Raya berhenti tepat di tengah jembatan. Napasnya putus-putus, keringat dingin membasahi pelipisnya.
Leo tiba, langkahnya terhenti, napasnya tersengal. “Apa yang akan kau lakukan Raya?! Jangan berbuat macam-macam!” ucap Leo, ketika melihat Raya mulai memanjat besi pembatas jembatan.
"Turun, Raya! Jangan bodoh! Apa kamu ingin mati?"
Namun Raya tak mendengar, ia sudah berdiri di sisi luar pembatas jembatan, hanya berpijak pada beton sempit. Angin malam menerbangkan rambutnya yang berantakan, membelai wajahnya yang pucat. Ia mencengkeram besi jembatan dengan tangan gemetar.
Tubuhnya terasa begitu ringan sekarang. Seolah segala beban, rasa malu, rasa jijik pada dirinya sendiri, trauma akan sentuhan Leo, dan rahasia kelam di perutnya, perlahan menguap dibawa angin.
Ia menoleh, menatap Leo untuk terakhir kalinya. Tatapan matanya kosong, redup seperti lilin yang kehabisan sumbu. Tidak ada lagi air mata. Ia lelah. Sangat lelah menjadi korban. Lelah menjadi tempat pelampiasan nafsu bejat pria yang seharusnya menjaganya.

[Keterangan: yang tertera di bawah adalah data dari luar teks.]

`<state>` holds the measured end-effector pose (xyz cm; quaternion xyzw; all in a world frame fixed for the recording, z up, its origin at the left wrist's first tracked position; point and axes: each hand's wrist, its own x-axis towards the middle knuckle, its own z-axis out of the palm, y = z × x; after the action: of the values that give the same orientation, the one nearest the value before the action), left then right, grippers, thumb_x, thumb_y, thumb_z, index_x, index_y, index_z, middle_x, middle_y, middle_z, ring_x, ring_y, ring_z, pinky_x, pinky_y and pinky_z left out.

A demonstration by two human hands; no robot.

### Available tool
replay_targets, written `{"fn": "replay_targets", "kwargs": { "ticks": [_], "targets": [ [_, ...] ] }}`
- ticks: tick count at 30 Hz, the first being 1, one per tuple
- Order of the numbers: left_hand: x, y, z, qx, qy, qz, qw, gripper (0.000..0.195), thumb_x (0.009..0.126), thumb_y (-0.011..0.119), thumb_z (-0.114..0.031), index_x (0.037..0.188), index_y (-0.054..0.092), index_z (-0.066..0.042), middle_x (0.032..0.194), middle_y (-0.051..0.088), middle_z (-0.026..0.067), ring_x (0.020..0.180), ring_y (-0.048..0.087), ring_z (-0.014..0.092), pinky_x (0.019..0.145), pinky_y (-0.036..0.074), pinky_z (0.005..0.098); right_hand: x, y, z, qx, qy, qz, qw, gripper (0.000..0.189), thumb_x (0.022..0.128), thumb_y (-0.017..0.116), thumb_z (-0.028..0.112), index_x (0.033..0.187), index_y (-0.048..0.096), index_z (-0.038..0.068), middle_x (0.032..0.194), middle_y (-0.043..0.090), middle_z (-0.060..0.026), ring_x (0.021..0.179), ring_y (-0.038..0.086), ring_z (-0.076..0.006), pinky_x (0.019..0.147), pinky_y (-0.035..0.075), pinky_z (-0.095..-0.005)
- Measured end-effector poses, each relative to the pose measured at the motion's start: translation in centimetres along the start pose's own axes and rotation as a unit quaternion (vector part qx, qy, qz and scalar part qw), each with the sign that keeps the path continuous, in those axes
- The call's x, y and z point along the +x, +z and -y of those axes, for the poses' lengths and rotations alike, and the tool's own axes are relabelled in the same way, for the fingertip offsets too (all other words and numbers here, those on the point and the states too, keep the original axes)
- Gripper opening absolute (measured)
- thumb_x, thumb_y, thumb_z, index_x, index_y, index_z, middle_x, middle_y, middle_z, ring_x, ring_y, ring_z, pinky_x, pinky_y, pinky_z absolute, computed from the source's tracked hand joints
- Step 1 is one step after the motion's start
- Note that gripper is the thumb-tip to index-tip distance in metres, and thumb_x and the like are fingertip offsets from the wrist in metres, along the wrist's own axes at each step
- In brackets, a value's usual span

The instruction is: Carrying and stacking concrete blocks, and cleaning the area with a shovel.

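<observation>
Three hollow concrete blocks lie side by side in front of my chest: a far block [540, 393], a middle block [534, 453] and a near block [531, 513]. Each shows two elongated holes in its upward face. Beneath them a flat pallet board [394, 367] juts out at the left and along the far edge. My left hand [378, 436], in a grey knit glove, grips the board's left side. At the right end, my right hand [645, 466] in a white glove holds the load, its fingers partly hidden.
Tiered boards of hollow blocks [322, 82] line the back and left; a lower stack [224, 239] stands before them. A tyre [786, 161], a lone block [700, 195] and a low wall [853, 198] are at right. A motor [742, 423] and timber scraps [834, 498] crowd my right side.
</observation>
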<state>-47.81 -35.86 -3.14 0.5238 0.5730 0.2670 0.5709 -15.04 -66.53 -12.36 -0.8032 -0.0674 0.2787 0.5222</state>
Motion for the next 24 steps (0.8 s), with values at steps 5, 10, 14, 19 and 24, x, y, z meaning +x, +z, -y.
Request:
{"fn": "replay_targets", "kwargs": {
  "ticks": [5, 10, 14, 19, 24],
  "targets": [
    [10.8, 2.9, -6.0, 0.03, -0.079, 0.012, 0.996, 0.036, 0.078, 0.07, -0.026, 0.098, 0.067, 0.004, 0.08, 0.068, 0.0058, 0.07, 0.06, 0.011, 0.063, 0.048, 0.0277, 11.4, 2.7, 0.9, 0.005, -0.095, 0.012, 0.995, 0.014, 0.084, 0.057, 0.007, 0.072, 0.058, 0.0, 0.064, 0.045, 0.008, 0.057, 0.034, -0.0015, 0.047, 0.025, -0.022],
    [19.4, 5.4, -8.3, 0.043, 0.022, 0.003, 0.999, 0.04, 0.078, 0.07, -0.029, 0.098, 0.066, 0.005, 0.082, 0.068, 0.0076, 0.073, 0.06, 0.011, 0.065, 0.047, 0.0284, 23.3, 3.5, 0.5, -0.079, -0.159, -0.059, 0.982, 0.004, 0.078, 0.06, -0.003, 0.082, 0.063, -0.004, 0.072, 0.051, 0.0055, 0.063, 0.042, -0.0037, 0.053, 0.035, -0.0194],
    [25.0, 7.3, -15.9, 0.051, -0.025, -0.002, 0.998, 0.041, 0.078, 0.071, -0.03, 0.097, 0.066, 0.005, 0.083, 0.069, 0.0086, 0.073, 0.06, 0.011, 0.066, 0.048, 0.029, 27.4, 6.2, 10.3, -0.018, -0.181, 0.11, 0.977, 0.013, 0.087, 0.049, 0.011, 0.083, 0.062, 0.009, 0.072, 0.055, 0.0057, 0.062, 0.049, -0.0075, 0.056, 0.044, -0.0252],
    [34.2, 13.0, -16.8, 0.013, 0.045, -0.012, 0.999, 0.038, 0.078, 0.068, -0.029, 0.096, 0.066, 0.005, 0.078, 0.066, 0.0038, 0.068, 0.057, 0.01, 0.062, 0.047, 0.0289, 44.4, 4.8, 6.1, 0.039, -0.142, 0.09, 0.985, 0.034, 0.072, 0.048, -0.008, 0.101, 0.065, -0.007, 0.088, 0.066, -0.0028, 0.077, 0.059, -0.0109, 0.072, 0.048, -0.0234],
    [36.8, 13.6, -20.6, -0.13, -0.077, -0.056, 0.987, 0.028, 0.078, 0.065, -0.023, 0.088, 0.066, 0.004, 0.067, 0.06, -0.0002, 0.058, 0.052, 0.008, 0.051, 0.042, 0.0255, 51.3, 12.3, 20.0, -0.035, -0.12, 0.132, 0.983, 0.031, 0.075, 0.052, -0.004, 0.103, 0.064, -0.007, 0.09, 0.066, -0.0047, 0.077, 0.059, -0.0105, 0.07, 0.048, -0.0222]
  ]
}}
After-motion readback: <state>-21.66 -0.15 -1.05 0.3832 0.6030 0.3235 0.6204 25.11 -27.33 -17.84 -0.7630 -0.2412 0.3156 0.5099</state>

Sebuah senyum tipis, samar dan menyedihkan, terukir di bibirnya. Senyum kemenangan dari seseorang yang tak lagi memiliki apa-apa untuk dipertaruhkan.
"Kau tidak bisa menyakitiku lagi, Leo," bisiknya, suaranya hampir hilang ditelan angin, namun cukup jelas untuk meruntuhkan arogansi pria itu. "Kau... dan anak ini... tidak akan pernah memilikiku lagi."
Tanpa menunda lagi, Raya melepaskan genggamannya, menjatuhkan dirinya ke dalam sungai yang gelap dan berarus deras di bawah. Saat kakinya tak lagi memijak beton, waktu seolah melambat. Di detik-detik hening sebelum ia jatuh, bayangan wajah Dava, satu-satunya hal murni dan baik yang pernah ia miliki, melintas di benaknya. Senyum Dava, dan genggaman tangannya yang hangat tadi pagi.
Raya memejamkan mata, membiarkan kegelapan memeluknya. "Selamat tinggal, Dava," bisiknya lirih, mengucapkan salam perpisahan pada satu-satunya cahaya yang ia miliki.
BYUR!
Tubuh Leo menegang, matanya membelalak tak percaya. Semuanya terjadi begitu cepat. Ia segera berlari, tangannya terulur sia-sia, hanya untuk menangkap udara kosong.
“RAYA!!!” raungnya.
Semua sudah terlambat. Ia hanya bisa melihat tubuh gadis itu menghantam air dengan bunyi hempasan yang keras, lalu dengan cepat terseret oleh arus sungai yang ganas, menjauh dari cahaya, menjauh dari dirinya, menghilang dalam kegelapan.